Hitstat

10 September 2016

1 Yohanes - Minggu 3 Sabtu



Pembacaan Alkitab: 1 Yoh. 2:1; 1:6
Doa baca: 1 Yoh. 2:1
Anak-anakku, hal-hal ini kutuliskan kepada kamu, supaya kamu jangan berbuat dosa. Namun jika seseorang berbuat dosa, kita mempunyai seorang pengantara kepada Bapa, yaitu Yesus Kristus yang adil.


Kita telah membahas soal apakah sebagai kaum beriman kita masih memiliki dosa dalam sifat kita atau tidak. Kita telah melihat bahwa setelah kita dilahirkan kembali, kita masih mempunyai dosa yang tinggal di dalam kita. Sekarang kita perlu membahas masalah kedua: Masih dapatkah kita berbuat dosa setelah kita dilahirkan kembali? Ya, orang beriman masih dapat berbuat dosa setelah dia dilahirkan kembali. Dalam 2:1 Yohanes mengatakan, “Anak-anakku, hal-hal ini kutuliskan kepada kamu, supaya kamu jangan berbuat dosa. Namun jika seseorang berbuat dosa, kita mempunyai seorang pengantara kepada Bapa, yaitu Yesus Kristus yang adil.” Perkataan Yohanes “jika seseorang berbuat dosa” menunjukkan dengan kuat bahwa kita masih dapat berbuat dosa setelah kita diselamatkan.

Mari kita memakai masalah tentang marah-marah sebagai sebuah ilustrasi. Saya tidak percaya ada orang yang tidak pernah marah-marah setelah dia beroleh selamat. Dapatkah Anda mengatakan bahwa selama Anda menjadi orang Kristen, Anda tidak pernah marah-marah? Walaupun Anda tidak marah-marah di luaran, bagaimana dalam batin Anda? Ilustrasi tentang marah-marah saja cukup untuk membuat kita jelas mengenai fakta bahwa meskipun kita adalah kaum beriman, kita masih dapat berbuat dosa dan memang adakalanya kita juga berbuat dosa. Meskipun kita telah beroleh selamat dan dilahirkan kembali dan berada di bawah transformasi Roh Kudus, kita masih mungkin berbuat dosa. Karena kita masih dapat berbuat dosa setelah beroleh selamat, kita perlu mengakui dosa-dosa kita (1:9). Pengakuan dosa-dosa adalah syarat pertama dari persekutuan ilahi.

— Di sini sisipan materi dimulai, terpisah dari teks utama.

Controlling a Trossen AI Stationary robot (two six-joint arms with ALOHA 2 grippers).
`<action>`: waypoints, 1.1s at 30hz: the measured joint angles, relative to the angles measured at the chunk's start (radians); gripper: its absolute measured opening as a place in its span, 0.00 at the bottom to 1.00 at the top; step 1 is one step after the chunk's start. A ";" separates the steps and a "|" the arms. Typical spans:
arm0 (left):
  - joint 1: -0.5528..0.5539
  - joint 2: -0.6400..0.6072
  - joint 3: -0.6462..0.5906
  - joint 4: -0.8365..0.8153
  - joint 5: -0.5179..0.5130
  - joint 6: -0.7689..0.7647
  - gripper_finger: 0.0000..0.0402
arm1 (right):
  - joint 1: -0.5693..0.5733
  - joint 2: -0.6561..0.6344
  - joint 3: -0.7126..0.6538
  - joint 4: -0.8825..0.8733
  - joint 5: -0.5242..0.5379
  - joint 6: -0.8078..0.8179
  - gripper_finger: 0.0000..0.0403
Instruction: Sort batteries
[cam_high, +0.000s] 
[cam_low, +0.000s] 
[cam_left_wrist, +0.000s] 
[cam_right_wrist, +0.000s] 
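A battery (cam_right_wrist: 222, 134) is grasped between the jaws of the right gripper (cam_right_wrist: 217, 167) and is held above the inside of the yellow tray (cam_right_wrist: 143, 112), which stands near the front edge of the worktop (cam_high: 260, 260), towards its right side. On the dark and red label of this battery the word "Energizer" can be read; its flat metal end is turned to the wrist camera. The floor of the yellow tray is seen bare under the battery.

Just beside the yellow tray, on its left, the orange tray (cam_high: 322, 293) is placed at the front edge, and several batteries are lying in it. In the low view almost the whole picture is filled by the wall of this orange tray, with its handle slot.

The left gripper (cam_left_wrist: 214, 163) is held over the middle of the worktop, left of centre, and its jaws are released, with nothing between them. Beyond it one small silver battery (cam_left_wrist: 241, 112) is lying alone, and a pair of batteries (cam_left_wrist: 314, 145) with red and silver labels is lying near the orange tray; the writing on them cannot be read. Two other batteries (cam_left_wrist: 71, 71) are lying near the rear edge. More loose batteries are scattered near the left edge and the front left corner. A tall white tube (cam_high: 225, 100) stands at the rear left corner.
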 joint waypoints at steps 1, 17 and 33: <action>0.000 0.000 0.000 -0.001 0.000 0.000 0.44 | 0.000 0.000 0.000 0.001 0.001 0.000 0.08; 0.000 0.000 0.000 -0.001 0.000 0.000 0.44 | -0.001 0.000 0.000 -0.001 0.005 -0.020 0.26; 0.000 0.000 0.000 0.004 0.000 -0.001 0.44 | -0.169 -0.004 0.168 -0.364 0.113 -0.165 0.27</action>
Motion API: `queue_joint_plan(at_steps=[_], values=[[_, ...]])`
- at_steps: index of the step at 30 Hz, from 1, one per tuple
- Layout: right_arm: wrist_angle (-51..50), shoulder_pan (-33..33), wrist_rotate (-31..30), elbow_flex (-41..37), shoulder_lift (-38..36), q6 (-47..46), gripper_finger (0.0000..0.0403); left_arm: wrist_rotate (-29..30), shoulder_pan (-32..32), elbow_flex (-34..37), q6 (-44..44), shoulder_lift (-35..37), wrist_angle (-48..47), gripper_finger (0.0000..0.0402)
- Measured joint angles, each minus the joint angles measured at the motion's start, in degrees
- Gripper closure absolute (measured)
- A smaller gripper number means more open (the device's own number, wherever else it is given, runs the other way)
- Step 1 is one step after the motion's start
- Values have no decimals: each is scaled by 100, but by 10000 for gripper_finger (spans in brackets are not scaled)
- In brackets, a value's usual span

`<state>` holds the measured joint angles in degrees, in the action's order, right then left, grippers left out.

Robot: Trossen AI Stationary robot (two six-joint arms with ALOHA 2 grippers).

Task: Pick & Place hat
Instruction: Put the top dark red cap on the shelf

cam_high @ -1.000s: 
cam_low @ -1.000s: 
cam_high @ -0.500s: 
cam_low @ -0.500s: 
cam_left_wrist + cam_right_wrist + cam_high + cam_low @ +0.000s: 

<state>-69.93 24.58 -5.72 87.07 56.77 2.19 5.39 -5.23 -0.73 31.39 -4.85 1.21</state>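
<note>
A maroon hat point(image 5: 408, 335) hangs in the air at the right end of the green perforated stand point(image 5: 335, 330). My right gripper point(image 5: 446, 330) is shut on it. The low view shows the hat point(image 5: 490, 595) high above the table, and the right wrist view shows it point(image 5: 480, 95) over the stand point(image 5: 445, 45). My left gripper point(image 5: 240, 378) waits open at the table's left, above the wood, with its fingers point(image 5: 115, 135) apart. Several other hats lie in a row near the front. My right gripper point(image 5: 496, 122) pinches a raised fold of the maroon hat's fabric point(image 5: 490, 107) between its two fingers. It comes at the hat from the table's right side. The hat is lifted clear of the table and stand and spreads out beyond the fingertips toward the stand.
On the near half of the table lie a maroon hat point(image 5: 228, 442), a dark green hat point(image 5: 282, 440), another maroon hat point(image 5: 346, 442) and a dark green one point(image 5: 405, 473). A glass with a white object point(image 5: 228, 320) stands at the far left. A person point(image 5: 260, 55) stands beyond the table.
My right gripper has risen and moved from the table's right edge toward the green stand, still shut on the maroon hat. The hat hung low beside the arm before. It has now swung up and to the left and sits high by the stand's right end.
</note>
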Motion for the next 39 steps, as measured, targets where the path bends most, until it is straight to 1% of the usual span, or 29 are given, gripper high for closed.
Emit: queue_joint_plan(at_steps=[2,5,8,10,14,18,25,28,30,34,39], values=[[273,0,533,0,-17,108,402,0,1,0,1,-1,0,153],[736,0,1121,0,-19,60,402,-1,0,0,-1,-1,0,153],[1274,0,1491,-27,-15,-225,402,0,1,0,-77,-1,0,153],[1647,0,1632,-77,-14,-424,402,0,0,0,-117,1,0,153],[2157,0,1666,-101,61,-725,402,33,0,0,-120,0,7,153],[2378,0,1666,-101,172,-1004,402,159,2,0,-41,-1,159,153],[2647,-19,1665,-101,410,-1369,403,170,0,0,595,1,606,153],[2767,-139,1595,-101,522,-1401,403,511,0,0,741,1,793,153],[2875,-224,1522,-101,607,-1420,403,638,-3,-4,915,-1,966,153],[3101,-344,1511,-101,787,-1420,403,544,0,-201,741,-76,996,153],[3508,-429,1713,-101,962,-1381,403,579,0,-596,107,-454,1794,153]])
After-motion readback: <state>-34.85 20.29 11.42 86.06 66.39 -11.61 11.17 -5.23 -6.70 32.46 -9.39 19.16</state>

Dalam 1:6 Yohanes mengatakan, "Jika kita katakan bahwa kita mempunyai persekutuan dengan Dia, namun kita hidup di dalam kegelapan, kita berdusta dan tidak melakukan kebenaran." Mempunyai persekutuan dengan Allah berarti melakukan kontak yang hidup dan akrab dengan Dia dalam aliran hayat ilahi berdasarkan urapan Roh itu dalam roh kita (2:27). Ini menjaga kita dalam partisipasi dan kenikmatan atas terang ilahi dan kasih ilahi.

Kita sangat perlu nampak bahwa hubungan kaum beriman dalam hayat dengan Bapa tidak dapat terputus. Akan tetapi, persekutuan mereka dengan Allah dapat terputus. Yang pertama adalah tanpa syarat, yang terakhir adalah bersyarat. Begitu kita dilahirkan kembali, kita adalah anak­anak Allah, dan kita mempunyai satu hubungan dalam hayat dengan Bapa kita. Hubungan hayat ini tidak dapat terputus. Akan tetapi, persekutuan kita dengan Allah dapat terputus.

Jangan mencampuradukkan hubungan hayat kita dengan Allah dan persekutuan kita dengan Allah. Hubungan kita dengan Allah berdasar pada hayat dan telah pasti se­kali untuk selamanya. Tetapi, persekutuan kita dengan Allah berdasar pada pemenuhan syarat-syarat dan bisa berubah­ubah seperti cuaca. Karena itu, hubungan hayat dengan Allah tidak mempunyai syarat dan tidak dapat putus. Tetapi persekutuan kita dengan Allah tergantung pada syarat-syarat tertentu, dapat putus, dan berubah-ubah. Saya harap kita semua dapat jelas mengenai perbedaan antara hubungan kita dengan Allah di dalam hayat dan persekutuan kita dengan Dia.